The ones I know support some version of the Alchian and Demsetz notion that a
corporation is simply a "nexus of contracts" organized into a production team. I
try to imagine how Marx's piercing wit would have reflected on this passage:

[The firm] has no power of fiat, no authority, no disciplinary action any
different in the slightest degree from ordinary market contracting between any 
two
people. [In the case of a contract between me and you,] I can "punish" you only 
by
withholding future business or by seeking redress in the courts for any failure 
to
honor our exchange agreement. That is exactly all that any employer can do. He 
can
fire or sue, just as I can fire my grocer by stopping purchases from him or sue
him for delivering faulty products.
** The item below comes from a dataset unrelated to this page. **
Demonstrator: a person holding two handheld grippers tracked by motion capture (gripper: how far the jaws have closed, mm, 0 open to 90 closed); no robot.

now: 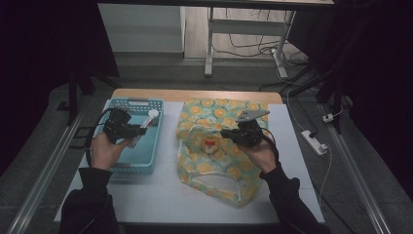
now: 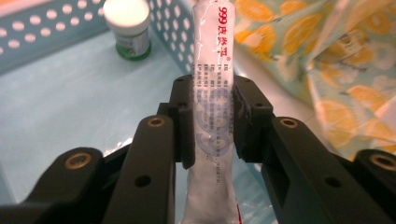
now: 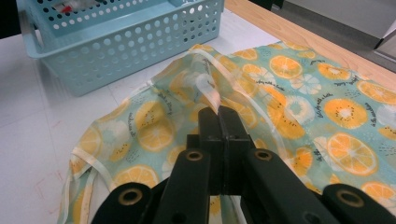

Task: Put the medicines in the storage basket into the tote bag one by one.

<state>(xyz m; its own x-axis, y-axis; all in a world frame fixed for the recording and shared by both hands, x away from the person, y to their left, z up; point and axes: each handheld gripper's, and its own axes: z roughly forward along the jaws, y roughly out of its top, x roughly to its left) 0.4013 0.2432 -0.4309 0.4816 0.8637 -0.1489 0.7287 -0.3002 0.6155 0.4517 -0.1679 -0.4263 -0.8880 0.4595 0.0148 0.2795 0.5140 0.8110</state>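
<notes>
Left gripper (image 2: 212, 121) clamped across a long white tube (image 2: 211, 93) with red print near its top, jaws closed only as far as the tube's width, pads pressing its two sides. Tube held above the blue perforated basket (image 2: 42, 28), tip toward the basket's holed wall and the fabric beyond. In the basket's far corner, a small white-capped jar with a green label (image 2: 128, 30), upright on the basket floor, well apart from the tube. In the high view, left gripper (image 1: 127, 130) over the basket (image 1: 146, 158), tube (image 1: 148, 119) angled up and rightward toward the basket's right wall. Right gripper (image 3: 219, 121) fully closed, pinching a raised fold of the bag's pale translucent rim (image 3: 208, 88), the edge lifted off the table in a small peak. Bag (image 3: 289, 98) of teal cloth printed with orange slices, spread flat to the right of the basket and just beside it, loose handle strap (image 3: 88, 156) trailing on the white tabletop (image 3: 32, 107). In the high view, right gripper (image 1: 246, 134) above the bag's middle (image 1: 209, 165), grey plate on top, a small red-and-white mark on the cloth just left of the jaws. Basket wall between the tube and the bag. Past the table's wooden far edge (image 1: 195, 93), a desk frame's legs (image 1: 209, 48), loose cables and a white power strip (image 1: 314, 142) on the floor.
</notes>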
What then is the content of the presumed 
power
to manage and assign workers to various tasks? Exactly the same as one little
consumer's power to manage and assign his grocer to various tasks. The single
consumer can assign his grocer to the task of obtaining whatever the customer 
can
induce the grocer to provide at a price acceptable to both parties. That is
precisely all that an employer can do to an employee. To speak of managing,
directing, or assigning workers to various tasks is a deceptive way of noting 
that
the employer continually is involved in renegotiation of contracts on terms that
must be acceptable to both parties. Telling an employee to type this letter 
rather
than to file that document is like my telling a grocer to sell me this brand of
tuna rather than that brand of bread.